How to Vote When You Don’t Like Either of Them: A Simple Card Game That Completely Explains Presidential Elections
Voting is a game of strategy — and opting out doesn’t mean you’re not playing.
It’s the worst to be heading into an election and feeling like both candidates can just go suck it. What do you do then? Throw away your sacred vote on someone you don’t like? Stay home and opt out so you don’t have to hitch your wagon to either of these two jokers? No good choices here, right?
If that’s how you’re thinking, indulge me for a moment. Let’s reframe this voting thing into what it really is: a game.
There’s a card game I like to play called Skip-Bo. Winning Skip-Bo should be easy, but the game is designed to make you take your eye off the ball. Every time I play, I feel like I’m getting a master class in human psychology.
Skip-Bo is like UNO but with multiple card piles. There are five shared piles in the middle of the table, and each individual player has up to five piles of their own. To win, you have to deplete just ONE specific pile.

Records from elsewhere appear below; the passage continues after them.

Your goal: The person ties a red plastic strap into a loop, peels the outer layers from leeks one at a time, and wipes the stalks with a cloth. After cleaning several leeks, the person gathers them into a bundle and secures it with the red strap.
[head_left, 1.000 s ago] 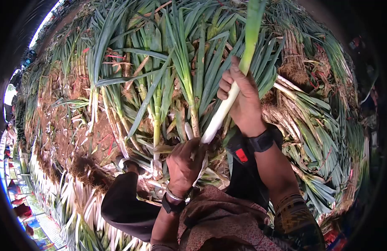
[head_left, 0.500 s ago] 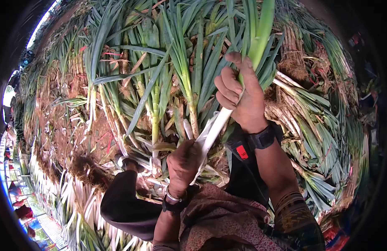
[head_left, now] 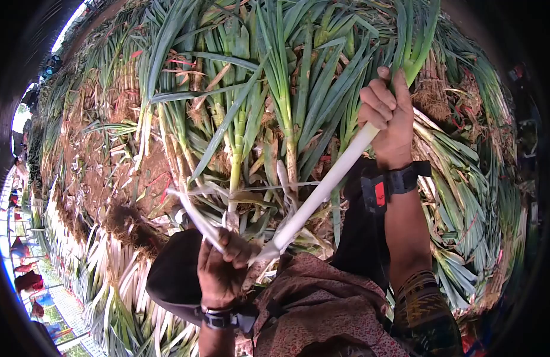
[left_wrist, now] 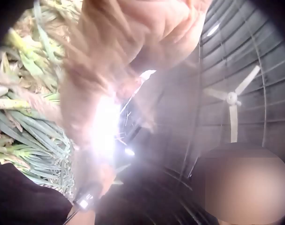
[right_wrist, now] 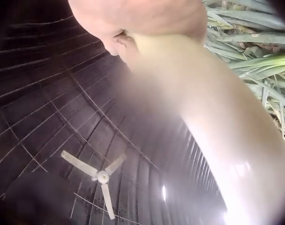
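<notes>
My right hand point(head_left: 391, 122) grips a leek point(head_left: 328, 181) where its white shank turns green. The shank slants down and left, its root end beside my left hand point(head_left: 222, 271). Between its curled fingers the left hand pinches a white strip of leek skin point(head_left: 194, 215), which sticks up to the left. In the right wrist view the pale shank point(right_wrist: 217, 117) runs down from under the fist, large and close. The left wrist view shows the left hand point(left_wrist: 133, 37) blurred, with its fingertips hidden.
Loose leeks point(head_left: 287, 101) with long green leaves lie just ahead, and more are heaped at the right point(head_left: 459, 196). Cleaned white leeks point(head_left: 129, 285) are piled at the lower left. A clump of roots point(head_left: 132, 229) lies above them. Brown soil point(head_left: 90, 160) shows at the left.
My left hand has drawn down and left, pulling a strip of skin away from the leek. The right hand has moved up and right with the leek, whose white shank shows longer.
</notes>
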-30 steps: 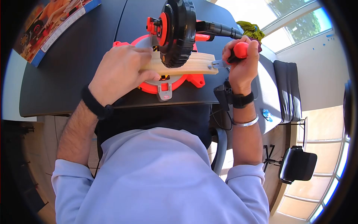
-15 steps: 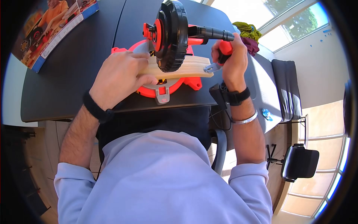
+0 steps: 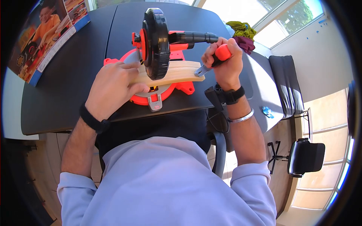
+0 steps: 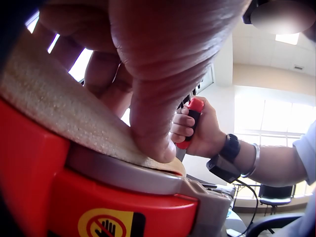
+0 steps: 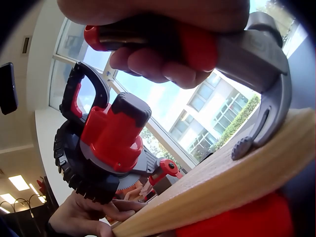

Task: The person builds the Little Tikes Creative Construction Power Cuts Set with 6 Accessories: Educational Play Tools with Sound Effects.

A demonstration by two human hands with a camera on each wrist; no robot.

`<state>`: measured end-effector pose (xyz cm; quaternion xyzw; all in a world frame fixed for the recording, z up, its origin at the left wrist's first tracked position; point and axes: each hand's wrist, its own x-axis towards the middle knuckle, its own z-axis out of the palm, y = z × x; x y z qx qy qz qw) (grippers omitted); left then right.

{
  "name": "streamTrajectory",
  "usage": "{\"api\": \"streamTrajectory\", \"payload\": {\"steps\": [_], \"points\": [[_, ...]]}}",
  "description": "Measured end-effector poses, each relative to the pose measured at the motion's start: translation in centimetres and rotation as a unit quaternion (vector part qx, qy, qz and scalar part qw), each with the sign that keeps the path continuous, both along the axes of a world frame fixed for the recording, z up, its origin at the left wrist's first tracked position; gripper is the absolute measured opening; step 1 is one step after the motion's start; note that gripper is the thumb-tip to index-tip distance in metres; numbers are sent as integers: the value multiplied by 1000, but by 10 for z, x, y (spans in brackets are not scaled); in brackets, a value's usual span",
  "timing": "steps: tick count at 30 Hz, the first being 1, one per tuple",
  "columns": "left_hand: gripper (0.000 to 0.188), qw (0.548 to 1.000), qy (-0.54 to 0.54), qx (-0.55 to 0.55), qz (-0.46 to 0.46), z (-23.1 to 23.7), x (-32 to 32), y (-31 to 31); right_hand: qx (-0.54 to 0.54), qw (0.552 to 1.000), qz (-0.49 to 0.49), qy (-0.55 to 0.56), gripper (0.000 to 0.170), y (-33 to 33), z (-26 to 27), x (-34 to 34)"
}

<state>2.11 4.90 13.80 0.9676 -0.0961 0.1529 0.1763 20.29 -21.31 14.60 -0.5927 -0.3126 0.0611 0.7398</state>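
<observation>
My left hand [image 3: 113, 83] holds a pale wooden board [image 3: 177, 72] on the red and grey base of a toy mitre saw [image 3: 156, 43]. Its thumb presses the near edge, while the fingers reach over the far side. My right hand [image 3: 229, 69] grips the red and black handle of a toy claw hammer [image 5: 252, 54] at the board's right end. In the right wrist view, the grey slotted claw [image 5: 269, 116] rests low over the board, right at a ridged grey peg [image 5: 242, 148]. The saw's black guard stands raised above the board between both hands.
A printed box [image 3: 49, 37] stands at the table's left. Green and maroon cloths [image 3: 243, 34] lie at the back right, beside the window. A black padded chair [image 3: 306, 157] is off to the right. A cable hangs from the right wrist camera [image 3: 215, 97].
My right hand has tilted the hammer and brought its claw slightly further over the board's end. My left hand keeps its hold on the board. The whole head view has shifted.
</observation>
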Motion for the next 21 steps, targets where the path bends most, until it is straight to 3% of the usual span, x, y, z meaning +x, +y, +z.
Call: {"api": "streamTrajectory", "payload": {"steps": [6,17,19,21], "points": [[34,1000,-10,-22,-11,1,1,-2,-26,995,62,-80,55,0,3,-3],[35,999,-34,-22,11,2,1,-4,42,996,-34,68,53,2,4,-5],[46,998,42,-12,34,8,0,-5,75,990,-31,111,52,0,3,-5],[46,998,40,-15,39,7,0,-5,93,987,-39,129,53,-1,1,-3]]}}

Only one pile really matters. The rest are just theater and tools to maneuver. Sometimes you might end up whomping down 20 cards in a row, which can feel really gratifying, only to realize that you haven’t touched the one pile that matters.
You can feel like you’re making progress when you’re not. You can feel like you’re doing something useful and important, but actually, you’ve just fallen victim to distraction.

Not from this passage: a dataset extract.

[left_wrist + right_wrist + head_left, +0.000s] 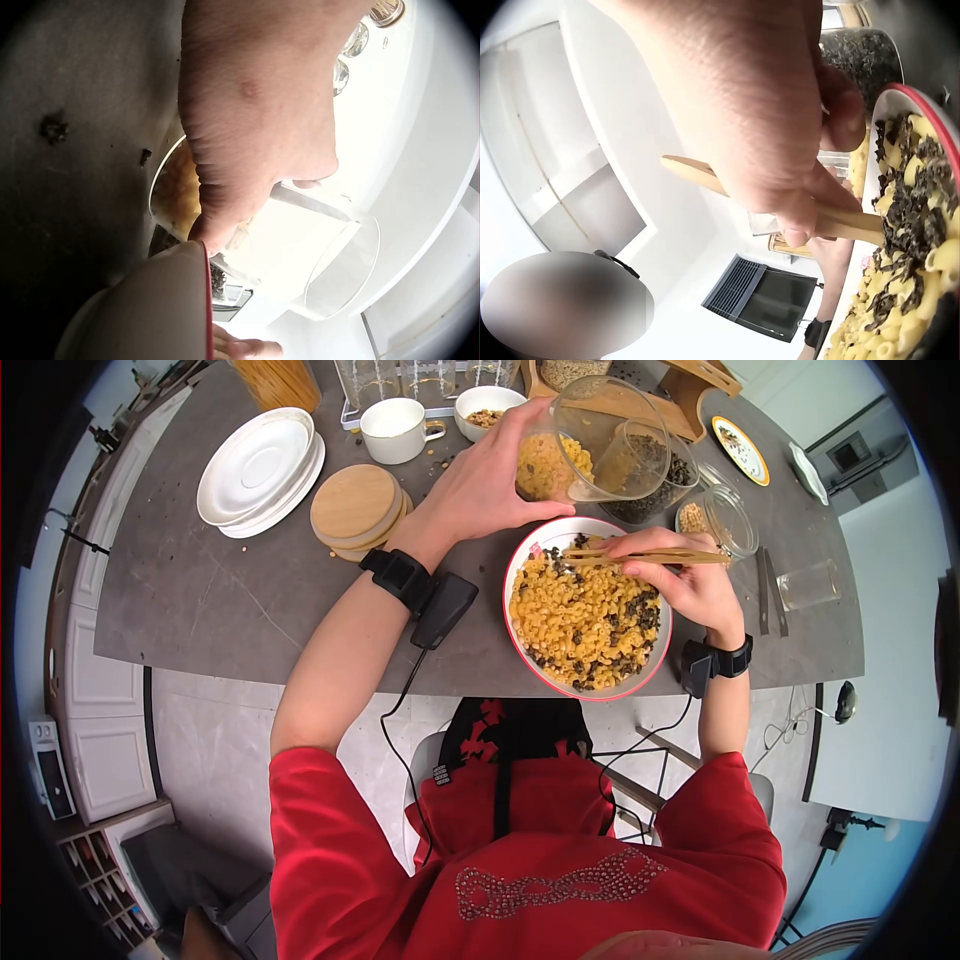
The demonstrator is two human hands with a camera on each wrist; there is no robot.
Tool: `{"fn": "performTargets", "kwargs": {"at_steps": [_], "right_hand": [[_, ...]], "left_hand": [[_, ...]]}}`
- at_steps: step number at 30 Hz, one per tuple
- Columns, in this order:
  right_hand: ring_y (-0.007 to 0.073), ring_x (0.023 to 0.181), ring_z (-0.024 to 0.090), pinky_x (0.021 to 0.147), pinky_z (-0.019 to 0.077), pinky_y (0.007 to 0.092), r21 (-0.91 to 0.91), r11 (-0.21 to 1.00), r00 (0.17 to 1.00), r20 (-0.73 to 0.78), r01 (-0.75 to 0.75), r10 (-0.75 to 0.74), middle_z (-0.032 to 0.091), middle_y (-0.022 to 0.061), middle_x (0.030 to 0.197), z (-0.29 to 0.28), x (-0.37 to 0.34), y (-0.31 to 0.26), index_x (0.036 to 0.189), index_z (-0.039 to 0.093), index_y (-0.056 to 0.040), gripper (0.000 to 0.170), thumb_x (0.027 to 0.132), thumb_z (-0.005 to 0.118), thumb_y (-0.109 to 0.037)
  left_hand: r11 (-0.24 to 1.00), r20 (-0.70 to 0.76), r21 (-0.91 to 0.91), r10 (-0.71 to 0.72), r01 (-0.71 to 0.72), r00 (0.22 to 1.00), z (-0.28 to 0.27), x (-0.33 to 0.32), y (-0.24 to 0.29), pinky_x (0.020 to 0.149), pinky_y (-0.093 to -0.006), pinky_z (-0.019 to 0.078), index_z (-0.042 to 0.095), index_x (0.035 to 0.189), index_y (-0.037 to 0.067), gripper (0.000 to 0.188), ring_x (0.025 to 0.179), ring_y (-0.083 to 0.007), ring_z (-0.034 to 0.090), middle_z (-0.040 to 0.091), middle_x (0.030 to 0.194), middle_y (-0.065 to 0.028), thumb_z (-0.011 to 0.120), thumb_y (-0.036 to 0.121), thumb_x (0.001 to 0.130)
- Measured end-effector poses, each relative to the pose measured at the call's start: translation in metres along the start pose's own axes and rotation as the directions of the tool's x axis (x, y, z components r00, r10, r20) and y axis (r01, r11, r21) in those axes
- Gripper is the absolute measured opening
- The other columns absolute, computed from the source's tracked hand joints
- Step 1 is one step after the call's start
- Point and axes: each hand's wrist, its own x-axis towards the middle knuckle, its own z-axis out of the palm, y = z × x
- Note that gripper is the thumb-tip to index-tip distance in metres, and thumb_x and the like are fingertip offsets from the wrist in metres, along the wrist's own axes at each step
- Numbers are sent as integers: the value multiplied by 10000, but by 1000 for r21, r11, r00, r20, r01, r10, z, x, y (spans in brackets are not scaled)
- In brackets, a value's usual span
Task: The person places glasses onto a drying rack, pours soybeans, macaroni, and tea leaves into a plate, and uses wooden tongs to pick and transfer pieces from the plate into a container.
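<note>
A white bowl with a red rim holds yellow macaroni mixed with dark dried leaves. My right hand pinches wooden tongs at the bowl's upper right, their tips down among the macaroni and leaves. Beyond the bowl, my left hand grips a clear glass jar, which lies tilted with its mouth toward the right. Behind it stands a container of macaroni. In the left wrist view the left hand hides part of the jar.
Stacked white plates, round wooden coasters and a white cup stand left of the bowl. On the right are a jar of dark leaves, an open jar on its side, dark metal tongs and a glass.
</note>
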Motion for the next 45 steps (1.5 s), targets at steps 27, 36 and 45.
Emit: {"fn": "performTargets", "kwargs": {"at_steps": [27,36,45], "right_hand": [[238,971,752,875,593,365,119,992,990,-141,37,-20,787,147,1089,-4,-6,0,1095,741,32,162,966,720,-65],[278,1045,755,920,583,381,-4,1000,1000,-8,-24,24,785,167,1101,-3,-3,-1,1076,737,23,177,961,727,-110],[252,927,773,818,598,342,-14,998,998,-17,56,-56,790,119,1068,2,1,-1,1075,739,-13,155,949,740,-102]], "left_hand": [[999,41,-20,-50,51,998,0,-2,1,1140,-474,470,297,1556,48,1141,1363,-381,559,527,1485,-235,955,461,719],[998,41,-21,-61,62,997,1,-2,0,1070,-503,511,293,1577,125,1134,1329,-435,562,490,1519,-238,926,497,713],[1000,23,-4,-26,26,999,1,0,-1,1137,-469,465,298,1559,48,1153,1363,-376,557,528,1488,-222,960,460,710]]}}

So how does this correlate to the election?
Voting for President of the United States is not a test of your virtue, it’s not a protest, and it’s not a way to disassociate yourself from all the people who are out there trying to tell you which way to vote. It’s a utilitarian exercise designed to put one of two old white men in the White House. That’s the pile that matters.
One of these goobers is going to be in charge for four years. If you can’t vote FOR someone, then use your power to vote AGAINST someone else. You already know you’re going to be ticked off for four years, but which candidate is going to do less damage?
Remember, this is a game.
Voting for anyone other than two main candidates, or not voting at all, means that you’re cosigning the winner. By taking the supposed moral high ground, you’re ceding your vote to the rest of the voting population in your state. (Yes, those idiots.) In not going along with the crowd, you’ve empowered the crowd.

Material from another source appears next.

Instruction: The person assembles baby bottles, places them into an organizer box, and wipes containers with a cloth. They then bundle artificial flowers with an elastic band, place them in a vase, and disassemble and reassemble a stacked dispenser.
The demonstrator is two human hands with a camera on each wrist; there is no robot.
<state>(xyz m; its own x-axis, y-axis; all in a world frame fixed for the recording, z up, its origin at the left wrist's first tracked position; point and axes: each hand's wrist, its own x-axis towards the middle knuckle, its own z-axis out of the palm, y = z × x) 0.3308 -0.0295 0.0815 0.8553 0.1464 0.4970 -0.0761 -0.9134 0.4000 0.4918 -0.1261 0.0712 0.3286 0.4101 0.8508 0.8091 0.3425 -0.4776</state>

Your third-party candidate isn’t going to win and you know it. (The time to create a pathway for more than two candidates is between elections, not at the voting booth.)
By not voting, you may intend to stick your head in the sand, but what you’re really doing is giving someone else a head start on building a sand castle on your head.
What’s that saying I’ve heard so much this past year? Not saying anything is still communicating. Or, as my therapist used to say, doing nothing is still a choice. By not consciously getting in the game, you’re playing into someone else’s strategy. Why would you give away that power?
Skip-Bo has all the answers
So don’t get distracted with the theater of all this. Don’t get so bound up in moving your cards around that you take your eye off the prize. Someone is going to win and someone is going to lose. You have a card to play. Don’t throw it away. Make it count.